• **TO DO**
Look for the string "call" in the listing below and copy every line in which it appears.

────

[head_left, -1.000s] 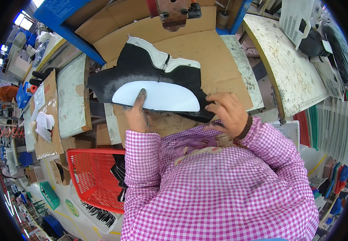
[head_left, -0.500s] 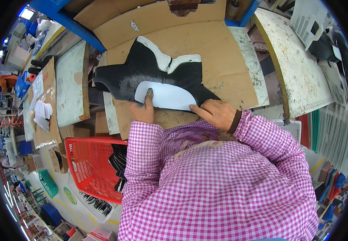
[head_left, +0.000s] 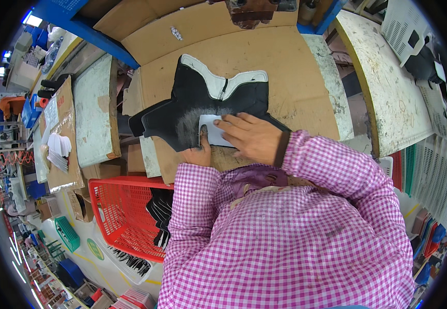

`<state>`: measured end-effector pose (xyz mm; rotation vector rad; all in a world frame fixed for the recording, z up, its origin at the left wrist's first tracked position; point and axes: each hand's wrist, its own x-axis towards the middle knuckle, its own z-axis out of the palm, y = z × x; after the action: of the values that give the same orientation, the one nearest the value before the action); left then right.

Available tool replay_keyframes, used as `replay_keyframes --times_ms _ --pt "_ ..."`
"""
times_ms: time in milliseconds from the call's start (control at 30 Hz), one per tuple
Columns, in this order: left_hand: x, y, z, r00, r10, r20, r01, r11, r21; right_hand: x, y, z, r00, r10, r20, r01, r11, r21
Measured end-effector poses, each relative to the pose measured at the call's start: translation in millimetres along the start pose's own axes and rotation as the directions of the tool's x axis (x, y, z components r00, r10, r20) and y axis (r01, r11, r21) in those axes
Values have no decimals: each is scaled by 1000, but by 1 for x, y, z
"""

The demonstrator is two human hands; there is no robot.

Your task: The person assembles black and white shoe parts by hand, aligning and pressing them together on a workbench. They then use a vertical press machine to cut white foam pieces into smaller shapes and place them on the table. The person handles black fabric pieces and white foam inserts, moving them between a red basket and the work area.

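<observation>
A flat black shoe upper (head_left: 161, 121), its two top edges lined in white, lies on the cardboard-covered bench in front of me. A smooth white curved piece (head_left: 211, 125) rests on its near side, beside a grey fuzzy patch. My left hand (head_left: 198, 154) grips the near edge, thumb on top of the white piece and the other fingers hidden underneath. Flat across the same piece lies my right hand (head_left: 254, 136), fingers stretched out to the left and covering most of it.
A dark metal machine part (head_left: 249, 13) hangs over the bench's far side, between blue frame posts. To the lower left a red basket (head_left: 97, 216) holds black pieces. White cut pieces (head_left: 59, 147) lie on cardboard at the left; a worn tabletop (head_left: 388, 87) stands right.
My right hand has moved left from the white piece's right end and flattened over it. The left hand keeps its thumb on the piece. The upper has shifted slightly right and down in view.
</observation>
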<state>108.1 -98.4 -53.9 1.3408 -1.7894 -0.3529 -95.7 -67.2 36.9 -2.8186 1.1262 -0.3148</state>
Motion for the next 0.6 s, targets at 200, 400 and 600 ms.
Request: replay_keyframes --times_ms 200,400,600 --pt "5 22 -23 780 -547 303 611 560 -560 14 3 30 999 -17 44 22 993 -115" --pt "5 66 -34 976 -65 207 23 979 203 6 5 47 998 -3 -55 0 998 -64" --pt "-8 77 -11 907 334 257 -389 897 208 2 9 51 866 415 280 -166 -289 943"
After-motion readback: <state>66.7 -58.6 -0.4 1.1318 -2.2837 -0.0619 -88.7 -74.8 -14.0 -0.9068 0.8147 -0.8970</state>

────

• **RESULT OF THE TASK**
times_ms: time in milliseconds from the call's start (control at 30 Hz), one per tuple
Measured end-effector poses, each relative to the pose measured at the call's start: translation in millimetres along the start pose's own axes and rotation as the directions of the tool's x axis (x, y, z components r00, r10, r20) and y axis (r01, r11, r21) in those axes

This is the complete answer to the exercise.